# [EXERCISE OBJECTIVE]
Return all the records, each one exactly as given.

Stored dataset items
---*---
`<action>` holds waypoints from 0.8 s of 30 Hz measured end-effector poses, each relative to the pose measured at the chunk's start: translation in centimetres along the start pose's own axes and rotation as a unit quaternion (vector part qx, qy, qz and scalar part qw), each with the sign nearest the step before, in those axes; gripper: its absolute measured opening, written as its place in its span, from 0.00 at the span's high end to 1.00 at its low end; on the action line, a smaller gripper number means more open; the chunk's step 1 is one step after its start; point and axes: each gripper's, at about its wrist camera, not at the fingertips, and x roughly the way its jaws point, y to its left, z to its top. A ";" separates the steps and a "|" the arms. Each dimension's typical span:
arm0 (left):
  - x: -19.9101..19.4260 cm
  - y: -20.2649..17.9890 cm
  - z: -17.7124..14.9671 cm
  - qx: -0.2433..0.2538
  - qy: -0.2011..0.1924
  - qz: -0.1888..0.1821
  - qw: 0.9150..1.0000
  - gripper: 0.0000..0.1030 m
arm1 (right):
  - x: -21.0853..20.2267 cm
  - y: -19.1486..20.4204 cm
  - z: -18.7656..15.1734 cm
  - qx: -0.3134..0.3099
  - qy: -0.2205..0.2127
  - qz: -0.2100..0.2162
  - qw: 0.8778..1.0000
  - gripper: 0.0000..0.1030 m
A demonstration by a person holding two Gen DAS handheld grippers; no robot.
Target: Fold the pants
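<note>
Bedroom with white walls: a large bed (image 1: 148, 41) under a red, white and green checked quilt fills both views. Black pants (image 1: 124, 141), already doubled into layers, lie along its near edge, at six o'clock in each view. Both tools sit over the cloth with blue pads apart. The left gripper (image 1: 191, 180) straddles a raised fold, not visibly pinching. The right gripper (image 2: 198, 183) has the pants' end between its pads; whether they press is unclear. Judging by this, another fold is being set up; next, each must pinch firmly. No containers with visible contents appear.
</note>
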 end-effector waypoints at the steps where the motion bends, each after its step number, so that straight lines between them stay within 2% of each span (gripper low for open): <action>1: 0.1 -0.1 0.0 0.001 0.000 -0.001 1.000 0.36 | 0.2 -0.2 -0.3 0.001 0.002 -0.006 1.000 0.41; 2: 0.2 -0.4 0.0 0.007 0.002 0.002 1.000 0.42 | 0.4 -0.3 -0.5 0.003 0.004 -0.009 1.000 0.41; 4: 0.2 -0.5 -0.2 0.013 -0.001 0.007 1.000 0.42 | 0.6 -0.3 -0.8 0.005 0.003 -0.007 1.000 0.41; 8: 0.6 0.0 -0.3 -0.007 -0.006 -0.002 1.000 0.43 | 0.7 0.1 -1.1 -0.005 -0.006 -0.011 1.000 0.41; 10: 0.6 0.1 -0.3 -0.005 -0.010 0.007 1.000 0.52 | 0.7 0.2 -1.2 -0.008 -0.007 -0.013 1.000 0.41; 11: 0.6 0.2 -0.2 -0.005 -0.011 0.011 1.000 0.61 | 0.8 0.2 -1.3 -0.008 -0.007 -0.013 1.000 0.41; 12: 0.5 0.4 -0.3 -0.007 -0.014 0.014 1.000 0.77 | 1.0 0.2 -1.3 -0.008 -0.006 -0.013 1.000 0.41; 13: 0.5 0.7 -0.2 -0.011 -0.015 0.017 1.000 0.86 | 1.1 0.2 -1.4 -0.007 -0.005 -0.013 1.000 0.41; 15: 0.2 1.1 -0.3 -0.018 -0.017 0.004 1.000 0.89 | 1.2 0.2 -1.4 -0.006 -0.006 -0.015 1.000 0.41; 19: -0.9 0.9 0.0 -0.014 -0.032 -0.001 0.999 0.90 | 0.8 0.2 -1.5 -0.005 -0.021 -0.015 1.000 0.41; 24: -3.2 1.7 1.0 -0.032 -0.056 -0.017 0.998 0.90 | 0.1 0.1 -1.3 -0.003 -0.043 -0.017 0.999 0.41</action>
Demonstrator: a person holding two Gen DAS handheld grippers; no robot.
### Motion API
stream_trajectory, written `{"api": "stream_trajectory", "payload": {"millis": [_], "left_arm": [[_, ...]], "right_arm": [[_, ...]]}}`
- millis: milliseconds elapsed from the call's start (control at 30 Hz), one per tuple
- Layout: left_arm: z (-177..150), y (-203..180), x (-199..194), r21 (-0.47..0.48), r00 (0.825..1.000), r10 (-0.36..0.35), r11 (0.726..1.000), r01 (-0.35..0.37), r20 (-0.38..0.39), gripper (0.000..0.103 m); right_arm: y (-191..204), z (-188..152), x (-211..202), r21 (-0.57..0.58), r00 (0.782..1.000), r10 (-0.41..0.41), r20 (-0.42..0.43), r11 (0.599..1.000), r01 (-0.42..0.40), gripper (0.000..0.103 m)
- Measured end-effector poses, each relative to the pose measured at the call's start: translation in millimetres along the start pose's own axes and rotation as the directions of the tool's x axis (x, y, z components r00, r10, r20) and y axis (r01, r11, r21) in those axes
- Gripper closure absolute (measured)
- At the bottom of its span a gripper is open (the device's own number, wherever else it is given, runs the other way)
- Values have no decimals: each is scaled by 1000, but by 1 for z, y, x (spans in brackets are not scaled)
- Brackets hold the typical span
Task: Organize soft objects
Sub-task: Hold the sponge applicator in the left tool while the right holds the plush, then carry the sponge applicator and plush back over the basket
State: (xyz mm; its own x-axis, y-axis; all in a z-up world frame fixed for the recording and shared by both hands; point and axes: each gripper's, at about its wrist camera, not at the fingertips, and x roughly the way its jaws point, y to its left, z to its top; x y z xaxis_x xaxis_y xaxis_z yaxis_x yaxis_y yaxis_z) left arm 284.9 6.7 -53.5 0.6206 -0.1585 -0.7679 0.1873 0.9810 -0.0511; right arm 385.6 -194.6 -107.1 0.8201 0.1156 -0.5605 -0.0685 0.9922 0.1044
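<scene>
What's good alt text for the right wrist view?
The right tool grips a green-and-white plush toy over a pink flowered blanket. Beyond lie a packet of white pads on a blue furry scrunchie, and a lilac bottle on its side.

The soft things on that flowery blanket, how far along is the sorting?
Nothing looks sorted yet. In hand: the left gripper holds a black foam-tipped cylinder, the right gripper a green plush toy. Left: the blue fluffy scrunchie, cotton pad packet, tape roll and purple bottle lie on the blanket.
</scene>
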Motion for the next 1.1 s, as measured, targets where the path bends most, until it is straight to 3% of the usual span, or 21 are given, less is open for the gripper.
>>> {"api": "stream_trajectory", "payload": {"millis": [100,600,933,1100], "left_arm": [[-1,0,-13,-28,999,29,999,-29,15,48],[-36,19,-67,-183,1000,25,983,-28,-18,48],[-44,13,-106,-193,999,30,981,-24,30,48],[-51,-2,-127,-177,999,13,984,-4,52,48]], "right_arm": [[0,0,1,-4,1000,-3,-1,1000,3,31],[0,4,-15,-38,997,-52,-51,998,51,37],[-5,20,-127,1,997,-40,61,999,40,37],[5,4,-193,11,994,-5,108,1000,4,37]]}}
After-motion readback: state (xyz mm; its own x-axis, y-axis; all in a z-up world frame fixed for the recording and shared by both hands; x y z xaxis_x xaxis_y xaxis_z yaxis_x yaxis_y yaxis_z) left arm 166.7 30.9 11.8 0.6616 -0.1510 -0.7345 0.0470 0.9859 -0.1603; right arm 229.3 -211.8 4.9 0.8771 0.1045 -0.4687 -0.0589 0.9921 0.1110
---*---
# [WRITTEN SOLUTION]
`<action>` holds waypoints from 0.8 s of 30 Hz measured end-effector poses, each relative to the pose measured at the chunk's start: translation in centimetres along the start pose's own axes and rotation as a unit quaternion (vector part qx, qy, qz and scalar part qw), each with the sign nearest the step before, in those axes; gripper: its absolute measured opening, written as its place in its span, from 0.00 at the span's high end to 1.00 at its low end; on the action line, a smaller gripper number means more open; the chunk's step 1 is one step after its start; point and axes: each gripper's, at about its wrist camera, not at the fingertips, and x roughly the way its jaws point, y to its left, z to its top. A ";" separates the steps and a "|" the arms. Each dimension's typical span:
arm0 (left):
  - x: -19.9101..19.4260 cm
  - y: -20.2649..17.9890 cm
  - z: -17.7124..14.9671 cm
  - qx: -0.2433..0.2538
  - qy: -0.2011..0.1924
  - qz: -0.1888..0.1821
  - qw: 0.9150..1.0000
  - gripper: 0.0000..0.1030 m
arm1 (right):
  - x: -21.0853..20.2267 cm
  - y: -19.1486..20.4204 cm
  - z: -18.7656..15.1734 cm
  - qx: -0.3134..0.3099
  - qy: -0.2205..0.2127
  - qz: -0.2100..0.2162
  - qw: 0.8778..1.0000
  - gripper: 0.0000..0.1030 m
A demonstration by a person holding two Gen DAS handheld grippers; no robot.
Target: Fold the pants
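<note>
Bedroom with white walls: a large bed (image 1: 148, 41) under a red, white and green checked quilt fills both views. Black pants (image 1: 124, 141), already doubled into layers, lie along its near edge, at six o'clock in each view. Both tools sit over the cloth with blue pads apart. The left gripper (image 1: 191, 180) straddles a raised fold, not visibly pinching. The right gripper (image 2: 198, 183) has the pants' end between its pads; whether they press is unclear. Judging by this, another fold is being set up; next, each must pinch firmly. No containers with visible contents appear.
</note>
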 end-effector waypoints at the steps where the motion bends, each after its step number, so that straight lines between them stay within 2% of each span (gripper low for open): <action>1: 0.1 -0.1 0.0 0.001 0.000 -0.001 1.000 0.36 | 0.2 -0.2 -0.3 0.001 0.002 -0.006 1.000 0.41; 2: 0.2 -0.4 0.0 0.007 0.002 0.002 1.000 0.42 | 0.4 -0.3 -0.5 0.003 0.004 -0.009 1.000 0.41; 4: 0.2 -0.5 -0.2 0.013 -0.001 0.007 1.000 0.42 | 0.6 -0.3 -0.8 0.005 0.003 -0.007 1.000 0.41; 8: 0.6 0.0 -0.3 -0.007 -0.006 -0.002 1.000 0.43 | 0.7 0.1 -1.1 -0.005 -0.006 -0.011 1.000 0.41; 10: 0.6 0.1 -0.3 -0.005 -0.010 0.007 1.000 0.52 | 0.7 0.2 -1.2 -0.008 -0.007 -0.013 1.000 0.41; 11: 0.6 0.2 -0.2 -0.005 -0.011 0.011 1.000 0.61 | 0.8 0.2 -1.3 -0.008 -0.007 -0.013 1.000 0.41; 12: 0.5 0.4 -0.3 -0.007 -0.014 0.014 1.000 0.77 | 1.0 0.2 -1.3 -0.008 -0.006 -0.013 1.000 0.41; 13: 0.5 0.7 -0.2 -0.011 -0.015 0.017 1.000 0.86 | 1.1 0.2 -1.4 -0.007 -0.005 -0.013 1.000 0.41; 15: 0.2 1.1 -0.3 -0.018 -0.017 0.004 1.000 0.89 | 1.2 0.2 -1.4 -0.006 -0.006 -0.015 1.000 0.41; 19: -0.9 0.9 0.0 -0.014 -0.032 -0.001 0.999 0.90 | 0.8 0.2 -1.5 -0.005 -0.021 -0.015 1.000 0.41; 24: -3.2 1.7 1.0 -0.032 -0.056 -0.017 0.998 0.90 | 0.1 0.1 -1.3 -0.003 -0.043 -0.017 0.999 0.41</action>
Demonstrator: a person holding two Gen DAS handheld grippers; no robot.
### Motion API
stream_trajectory, written `{"api": "stream_trajectory", "payload": {"millis": [_], "left_arm": [[_, ...]], "right_arm": [[_, ...]]}}`
- millis: milliseconds elapsed from the call's start (control at 30 Hz), one per tuple
- Layout: left_arm: z (-177..150), y (-203..180), x (-199..194), r21 (-0.47..0.48), r00 (0.825..1.000), r10 (-0.36..0.35), r11 (0.726..1.000), r01 (-0.35..0.37), r20 (-0.38..0.39), gripper (0.000..0.103 m); right_arm: y (-191..204), z (-188..152), x (-211..202), r21 (-0.57..0.58), r00 (0.782..1.000), r10 (-0.41..0.41), r20 (-0.42..0.43), r11 (0.599..1.000), r01 (-0.42..0.40), gripper (0.000..0.103 m)
- Measured end-effector poses, each relative to the pose measured at the call's start: translation in millimetres along the start pose's own axes and rotation as the directions of the tool's x axis (x, y, z components r00, r10, r20) and y axis (r01, r11, r21) in those axes
- Gripper closure absolute (measured)
- At the bottom of its span a gripper is open (the device's own number, wherever else it is given, runs the other way)
- Values have no decimals: each is scaled by 1000, but by 1 for z, y, x (spans in brackets are not scaled)
- Brackets hold the typical span
Task: Organize soft objects
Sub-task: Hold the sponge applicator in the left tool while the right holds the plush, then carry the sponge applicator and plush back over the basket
State: (xyz mm; its own x-axis, y-axis; all in a z-up world frame fixed for the recording and shared by both hands; point and axes: each gripper's, at about its wrist camera, not at the fingertips, and x roughly the way its jaws point, y to its left, z to its top; x y z xaxis_x xaxis_y xaxis_z yaxis_x yaxis_y yaxis_z) left arm 284.9 6.7 -53.5 0.6206 -0.1585 -0.7679 0.1873 0.9810 -0.0511; right arm 385.6 -194.6 -107.1 0.8201 0.1156 -0.5605 -0.0685 0.9922 0.1044
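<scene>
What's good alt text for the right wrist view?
The right tool grips a green-and-white plush toy over a pink flowered blanket. Beyond lie a packet of white pads on a blue furry scrunchie, and a lilac bottle on its side.

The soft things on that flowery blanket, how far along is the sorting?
Nothing looks sorted yet. In hand: the left gripper holds a black foam-tipped cylinder, the right gripper a green plush toy. Left: the blue fluffy scrunchie, cotton pad packet, tape roll and purple bottle lie on the blanket.
</scene>
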Motion for the next 1.1 s, as measured, targets where the path bends most, until it is straight to 3% of the usual span, or 21 are given, less is open for the gripper.
>>> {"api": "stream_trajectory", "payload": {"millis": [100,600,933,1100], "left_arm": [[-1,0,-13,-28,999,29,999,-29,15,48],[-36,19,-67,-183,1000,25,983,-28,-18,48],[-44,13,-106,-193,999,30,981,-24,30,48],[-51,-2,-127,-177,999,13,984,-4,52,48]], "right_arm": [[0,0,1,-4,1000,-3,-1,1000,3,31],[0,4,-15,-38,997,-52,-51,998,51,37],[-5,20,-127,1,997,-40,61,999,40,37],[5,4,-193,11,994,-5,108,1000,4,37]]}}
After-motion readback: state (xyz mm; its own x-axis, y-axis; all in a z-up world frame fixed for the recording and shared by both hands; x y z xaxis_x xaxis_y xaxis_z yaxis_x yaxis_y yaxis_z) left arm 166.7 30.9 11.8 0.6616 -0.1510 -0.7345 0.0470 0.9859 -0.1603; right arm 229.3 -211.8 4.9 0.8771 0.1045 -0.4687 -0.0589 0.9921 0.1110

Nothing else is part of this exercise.